- _WORK REQUIRED_: Make an exact reproduction of all the data.

^^^^^^^^

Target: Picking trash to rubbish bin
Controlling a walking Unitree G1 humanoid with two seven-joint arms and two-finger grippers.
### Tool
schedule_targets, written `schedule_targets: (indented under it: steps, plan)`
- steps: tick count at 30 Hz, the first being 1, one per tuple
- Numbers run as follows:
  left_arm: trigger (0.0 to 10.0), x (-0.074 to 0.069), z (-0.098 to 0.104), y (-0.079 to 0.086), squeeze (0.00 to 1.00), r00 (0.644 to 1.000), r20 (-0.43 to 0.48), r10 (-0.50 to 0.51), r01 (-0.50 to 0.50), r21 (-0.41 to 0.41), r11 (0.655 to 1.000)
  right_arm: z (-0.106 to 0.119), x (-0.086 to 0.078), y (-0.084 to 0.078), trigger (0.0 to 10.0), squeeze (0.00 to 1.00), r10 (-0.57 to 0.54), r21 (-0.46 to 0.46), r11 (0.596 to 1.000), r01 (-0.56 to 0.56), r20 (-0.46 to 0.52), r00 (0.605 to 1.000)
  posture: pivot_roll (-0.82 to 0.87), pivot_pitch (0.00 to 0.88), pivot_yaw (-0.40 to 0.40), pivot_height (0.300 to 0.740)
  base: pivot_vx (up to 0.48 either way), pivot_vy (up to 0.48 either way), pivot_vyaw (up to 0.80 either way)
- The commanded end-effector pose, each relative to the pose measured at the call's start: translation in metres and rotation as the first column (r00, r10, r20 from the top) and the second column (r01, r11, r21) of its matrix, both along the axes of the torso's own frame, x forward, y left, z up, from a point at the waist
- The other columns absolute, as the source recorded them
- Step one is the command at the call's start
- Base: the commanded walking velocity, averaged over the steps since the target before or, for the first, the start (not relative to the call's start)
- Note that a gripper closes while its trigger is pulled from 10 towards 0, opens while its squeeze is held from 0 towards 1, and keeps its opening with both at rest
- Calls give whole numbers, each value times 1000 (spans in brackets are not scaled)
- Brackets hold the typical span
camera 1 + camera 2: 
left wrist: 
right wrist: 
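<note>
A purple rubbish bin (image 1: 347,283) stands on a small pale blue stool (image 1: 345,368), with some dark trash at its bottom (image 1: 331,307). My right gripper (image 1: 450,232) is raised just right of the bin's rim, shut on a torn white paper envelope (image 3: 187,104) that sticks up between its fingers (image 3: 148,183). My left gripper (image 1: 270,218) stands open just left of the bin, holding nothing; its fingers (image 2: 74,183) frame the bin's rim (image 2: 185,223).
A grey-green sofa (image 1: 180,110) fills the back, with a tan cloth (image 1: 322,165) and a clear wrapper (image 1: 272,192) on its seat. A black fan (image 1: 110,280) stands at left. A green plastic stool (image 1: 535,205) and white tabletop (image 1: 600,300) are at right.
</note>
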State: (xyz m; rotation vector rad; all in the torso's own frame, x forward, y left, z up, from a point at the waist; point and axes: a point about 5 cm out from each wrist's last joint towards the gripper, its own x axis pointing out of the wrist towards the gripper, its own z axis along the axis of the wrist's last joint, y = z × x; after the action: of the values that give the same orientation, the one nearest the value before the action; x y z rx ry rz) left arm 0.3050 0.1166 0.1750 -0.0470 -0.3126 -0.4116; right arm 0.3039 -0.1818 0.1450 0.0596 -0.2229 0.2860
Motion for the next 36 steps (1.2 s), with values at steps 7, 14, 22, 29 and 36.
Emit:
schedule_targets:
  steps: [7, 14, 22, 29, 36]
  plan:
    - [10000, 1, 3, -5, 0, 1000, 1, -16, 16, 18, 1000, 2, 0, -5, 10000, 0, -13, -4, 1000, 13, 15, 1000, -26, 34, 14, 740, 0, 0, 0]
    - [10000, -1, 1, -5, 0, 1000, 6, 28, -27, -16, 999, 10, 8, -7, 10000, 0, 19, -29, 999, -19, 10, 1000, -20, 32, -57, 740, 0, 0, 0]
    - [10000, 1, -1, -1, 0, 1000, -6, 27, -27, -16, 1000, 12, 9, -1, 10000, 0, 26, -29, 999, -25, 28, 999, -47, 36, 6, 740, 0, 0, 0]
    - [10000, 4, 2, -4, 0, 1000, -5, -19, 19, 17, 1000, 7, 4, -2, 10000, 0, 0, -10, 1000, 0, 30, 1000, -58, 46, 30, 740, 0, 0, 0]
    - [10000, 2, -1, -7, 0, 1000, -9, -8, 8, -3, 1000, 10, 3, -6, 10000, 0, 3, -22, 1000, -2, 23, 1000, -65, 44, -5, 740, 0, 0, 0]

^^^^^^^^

- _SOLUTION FOR THIS EXERCISE_:
Target: Picking trash to rubbish bin
Controlling a walking Unitree G1 humanoid with two seven-joint arms and two-finger grippers.
### Tool
schedule_targets, written `schedule_targets: (indented under it: steps, plan)`
- steps: tick count at 30 Hz, the first being 1, one per tuple
- Numbers run as follows:
  left_arm: trigger (0.0 to 10.0), x (-0.074 to 0.069), z (-0.098 to 0.104), y (-0.079 to 0.086), squeeze (0.00 to 1.00), r00 (0.644 to 1.000), r20 (-0.43 to 0.48), r10 (-0.50 to 0.51), r01 (-0.50 to 0.50), r21 (-0.41 to 0.41), r11 (0.655 to 1.000)
  right_arm: z (-0.106 to 0.119), x (-0.086 to 0.078), y (-0.084 to 0.078), trigger (0.0 to 10.0), squeeze (0.00 to 1.00), r10 (-0.57 to 0.54), r21 (-0.46 to 0.46), r11 (0.596 to 1.000), r01 (-0.56 to 0.56), r20 (-0.46 to 0.52), r00 (0.605 to 1.000)
  posture: pivot_roll (-0.82 to 0.87), pivot_pitch (0.00 to 0.88), pivot_yaw (-0.40 to 0.40), pivot_height (0.300 to 0.740)
  base: pivot_vx (up to 0.48 either way), pivot_vy (up to 0.48 either way), pivot_vyaw (up to 0.80 either way)
- The commanded end-effector pose, each relative to the pose measured at the call's start: translation in metres and rotation as the first column (r00, r10, r20 from the top) and the second column (r01, r11, r21) of its matrix, both along the axes of the torso's own frame, x forward, y left, z up, from a point at the waist
- The other columns absolute, as the source recorded them
- Step one is the command at the call's start
- Base: the commanded walking velocity, averaged over the steps since the target before or, for the first, the start (not relative to the call's start)
- Note that a gripper closes while its trigger is pulled from 10 towards 0, opens while its squeeze is held from 0 towards 1, and keeps its opening with both at rest
- Calls give whole numbers, each value times 1000 (spans in brackets are not scaled)
- Brackets hold the typical span
camera 1 + camera 2: 
left wrist: 
right wrist: 
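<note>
A purple rubbish bin (image 1: 347,283) stands on a small pale blue stool (image 1: 345,368), with some dark trash at its bottom (image 1: 331,307). My right gripper (image 1: 450,232) is raised just right of the bin's rim, shut on a torn white paper envelope (image 3: 187,104) that sticks up between its fingers (image 3: 148,183). My left gripper (image 1: 270,218) stands open just left of the bin, holding nothing; its fingers (image 2: 74,183) frame the bin's rim (image 2: 185,223).
A grey-green sofa (image 1: 180,110) fills the back, with a tan cloth (image 1: 322,165) and a clear wrapper (image 1: 272,192) on its seat. A black fan (image 1: 110,280) stands at left. A green plastic stool (image 1: 535,205) and white tabletop (image 1: 600,300) are at right.
</note>
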State: (xyz m; rotation vector rad; all in the torso's own frame, x forward, y left, z up, from a point at the waist; point and axes: a point about 5 cm out from each wrist's last joint towards the gripper, its own x axis pointing out of the wrist towards the gripper, its own z axis along the axis of the wrist's last joint, y = z × x; after the action: of the values that give the same orientation, the one nearest the value before the action; x y z rx ry rz) left arm 0.3050 0.1166 0.1750 -0.0470 -0.3126 -0.4116; right arm 0.3039 -0.1818 0.1450 0.0596 -0.2229 0.2860
Motion for the next 36 steps (1.2 s), with values at steps 7, 14, 22, 29 and 36.
Emit:
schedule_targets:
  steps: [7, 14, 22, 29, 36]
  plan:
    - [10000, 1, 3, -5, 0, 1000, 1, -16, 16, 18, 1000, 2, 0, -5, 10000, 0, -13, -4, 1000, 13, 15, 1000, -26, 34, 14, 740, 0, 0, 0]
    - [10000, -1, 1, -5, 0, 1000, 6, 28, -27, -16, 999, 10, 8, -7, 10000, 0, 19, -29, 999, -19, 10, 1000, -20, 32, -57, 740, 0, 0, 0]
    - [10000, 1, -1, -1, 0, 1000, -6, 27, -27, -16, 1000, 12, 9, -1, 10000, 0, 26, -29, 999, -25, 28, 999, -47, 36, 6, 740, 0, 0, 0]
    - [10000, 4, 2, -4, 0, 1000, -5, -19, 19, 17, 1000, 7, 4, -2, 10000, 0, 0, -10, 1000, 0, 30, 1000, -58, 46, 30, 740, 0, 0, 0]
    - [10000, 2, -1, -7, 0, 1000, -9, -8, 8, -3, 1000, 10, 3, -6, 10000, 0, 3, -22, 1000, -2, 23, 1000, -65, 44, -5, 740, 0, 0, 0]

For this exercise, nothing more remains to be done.